It's not as if we did not try to get the dirty linen washed- left no stones unturned and no avenues unexplored at Lucerne, Switzerland. Hotel Cascada did have the provision to get clothes washed. "You can bundle the clothes and hand it over to me before 9:00 am. I will ensure that it is washed and delivered by the end of the day"- said the manager on duty. That's when we glanced at the price list. 4 Swiss francs to wash an underwear. I ran a quick currency converter in my mind. It's about 200 rupees to wash one piece of jockey underwear. That's about its actual cost!
I needed an excuse to explore other options. I told her 9:00 am would not work for me. "Do you have a public laundromat in Lucerne?" I asked her.
Sure, there was one in the Old Town. "Yes, we're open from 8:00 am to 12:00 noon and again from 2:00 pm to 4:00 pm", said the proprietor of the place. Switzerland is that kind of place. The grocery closes at 6:30 pm. Some shop owners nap for lunch and down their shutters. Others are completely closed on Sundays. We're told everyone needs family time in Switzerland- including shopkeepers. Coming from India, we are too spoilt to digest this.
Anyway, the Old Town laundromat was too far away. Plus, at 10 francs a load for washing another 10 for drying, it was a tad too expensive.

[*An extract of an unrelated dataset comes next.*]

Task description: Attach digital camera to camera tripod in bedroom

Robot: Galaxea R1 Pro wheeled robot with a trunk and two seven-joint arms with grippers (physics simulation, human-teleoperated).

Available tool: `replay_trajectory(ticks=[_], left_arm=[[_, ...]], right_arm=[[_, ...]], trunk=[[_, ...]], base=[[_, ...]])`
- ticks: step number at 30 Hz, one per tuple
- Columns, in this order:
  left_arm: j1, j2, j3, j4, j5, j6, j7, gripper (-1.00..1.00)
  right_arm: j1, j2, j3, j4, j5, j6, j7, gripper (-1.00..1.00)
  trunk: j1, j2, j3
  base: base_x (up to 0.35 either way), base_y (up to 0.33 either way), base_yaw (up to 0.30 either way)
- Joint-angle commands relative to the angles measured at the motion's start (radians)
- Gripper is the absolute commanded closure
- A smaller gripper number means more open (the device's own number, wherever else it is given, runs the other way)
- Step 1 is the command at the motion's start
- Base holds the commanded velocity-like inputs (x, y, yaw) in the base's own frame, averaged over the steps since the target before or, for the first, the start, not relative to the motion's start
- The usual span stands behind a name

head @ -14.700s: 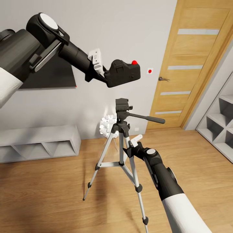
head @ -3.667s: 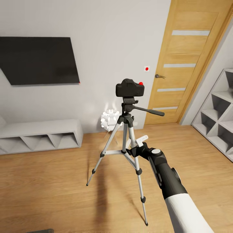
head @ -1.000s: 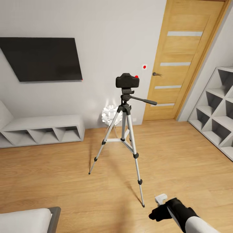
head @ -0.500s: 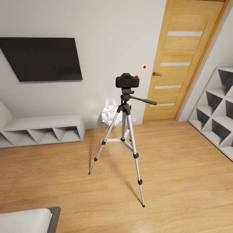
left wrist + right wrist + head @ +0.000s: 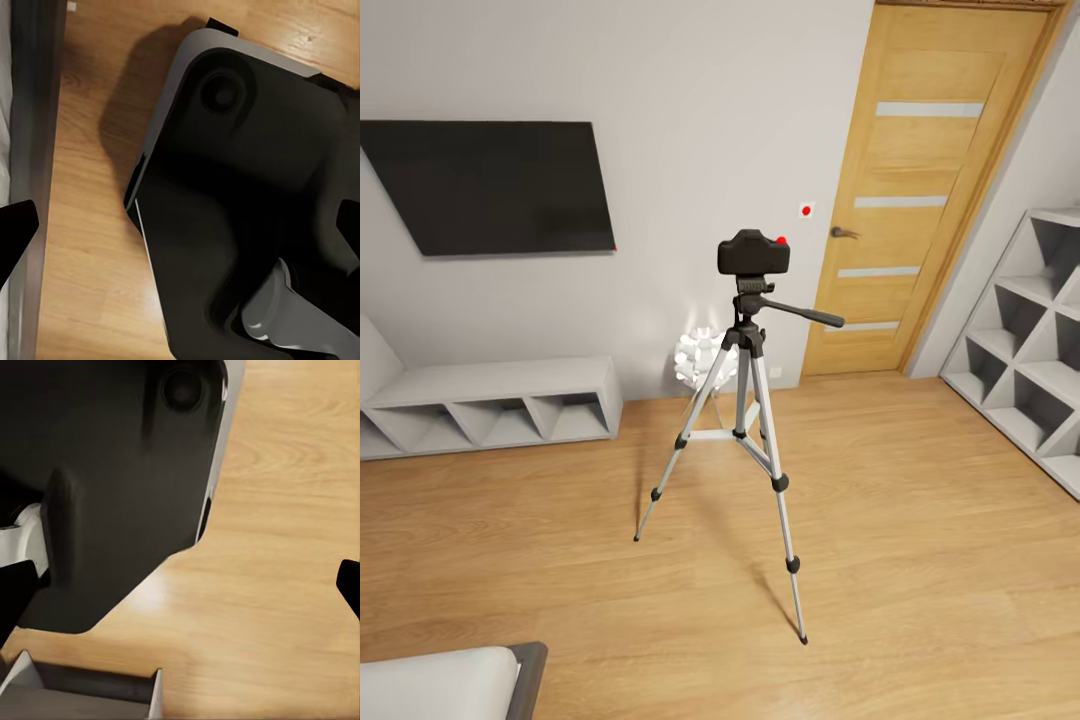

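So the digital camera (image 5: 755,252) sits right on top of the camera tripod (image 5: 743,420), on its dark grey head, red button up. The tripod stands on its three silver legs spread out on the light wood floor (image 5: 920,520), with the black pan handle (image 5: 805,313) sticking out toward the wooden door (image 5: 920,190). Behind it there's a wall TV (image 5: 490,187), a low grey shelf unit (image 5: 485,405) and a little white glowing lamp thing (image 5: 698,358) by the wall. A white cube shelf (image 5: 1030,340) is off by the door.

Both wrist views look down past the robot's own dark base (image 5: 240,202) at wood floor. The left gripper (image 5: 180,232) has its finger tips at the opposite picture edges, so it's spread wide and holding nothing. Same deal with the right gripper (image 5: 180,585), released and empty.
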Motion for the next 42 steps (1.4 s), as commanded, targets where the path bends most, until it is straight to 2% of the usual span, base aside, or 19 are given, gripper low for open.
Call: replay_trajectory(ticks=[1,2,5,11,26,42], left_arm=[[-0.001,0.001,-0.009,0.0,0.01,-0.001,-0.002,-1.0],[-0.001,0.001,-0.009,-0.001,0.009,-0.001,-0.002,-1.0],[-0.001,0.002,-0.01,-0.002,0.009,-0.001,-0.002,-1.0],[-0.001,0.002,-0.01,-0.001,0.008,0.0,-0.002,-1.0],[-0.001,0.002,-0.011,-0.001,0.008,0.0,-0.003,-1.0],[-0.001,0.002,-0.011,-0.001,0.008,-0.001,-0.003,-1.0]], right_arm=[[0.006,-0.001,-0.01,0.001,-0.008,0.0,0.002,-1.0],[0.02,-0.002,-0.011,0.001,-0.044,-0.005,0.002,-1.0],[0.036,-0.003,-0.011,0.001,-0.096,-0.019,-0.001,-1.0],[0.049,-0.002,-0.012,0.001,-0.15,-0.051,-0.021,-1.0],[0.063,-0.001,-0.012,0.001,-0.168,-0.1,-0.077,-1.0],[0.064,0.0,-0.012,0.001,-0.166,-0.11,-0.085,-1.0]], trunk=[[0.001,-0.002,0.0],[0.001,-0.002,0.001],[0.001,-0.002,0.006],[0.001,-0.002,0.015],[0.001,-0.002,0.039],[0.001,-0.002,0.065]], base=[[0.0,0.0,0.0],[0.0,0.0,0.0],[0.0,0.0,0.0],[0.0,0.0,0.0],[0.0,0.0,0.0],[0.0,0.0,0.0]])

Hence, we threw decency to the winds and landed at our friend's (names withheld for privacy) place at Zurich with our dirty linen. Of course, we had always planned to visit them and play with their two adorable children, but now we were armed with a dirty agenda as well.
Enjoyed a simple day- a rest day of sorts centered on hearth and home. Dug into delicious lunch at their home, played with the kids and strolled around their pretty neighborhood. Settled down for a quiet dinner of idli-sambar and curd-rice. And the conversation flowed as did the cups of tea.
And of course, we washed our dirty linen: 3 full loads.

Coming back to the dirty linen, how can these places which are so tourist friendly miss out a basic requirement like affordable laundry ? What do other travelers do ?
Where are all the dhobis (washermen), their donkeys and their ghats in Switzerland ? Mumbai even has a locality named after them- Dhobi Talao. We even make movies on them- Dhobi Ghat.

Regardless of the reasonable proficiency in Hindi that I may have acquired over the years, my genes (dirty linen!) are South Indian after all. We just don't know which consonant in Hindi needs to be stressed. It's stressful I tell you! Take the following title of an erstwhile movie.
Is the film "Do bheega zameen" (Two wet lands) or is the film  "Do bigha zameen (Two units of land) ? Is there someone out there who can clarify my doubt ? I believe it is neither. The Balraj Sahni  classic was actually a film on Dhobis. Perhaps, he was stuck with dirty linen as well in Europe. The title should be "Dhobi ka zameen!" (Dhobi's land!)




Tuesday, 10 May 2011

Mt Titlis - vacation's peak

Today was easily the best day thus far. It's going to be difficult to beat it for the sheer grandeur of nature and  for the level of excitement that it generated. The kids had the time of their life which ensured that we didn't have one member (as is often the case) who spoils the party by being morose and disgruntled!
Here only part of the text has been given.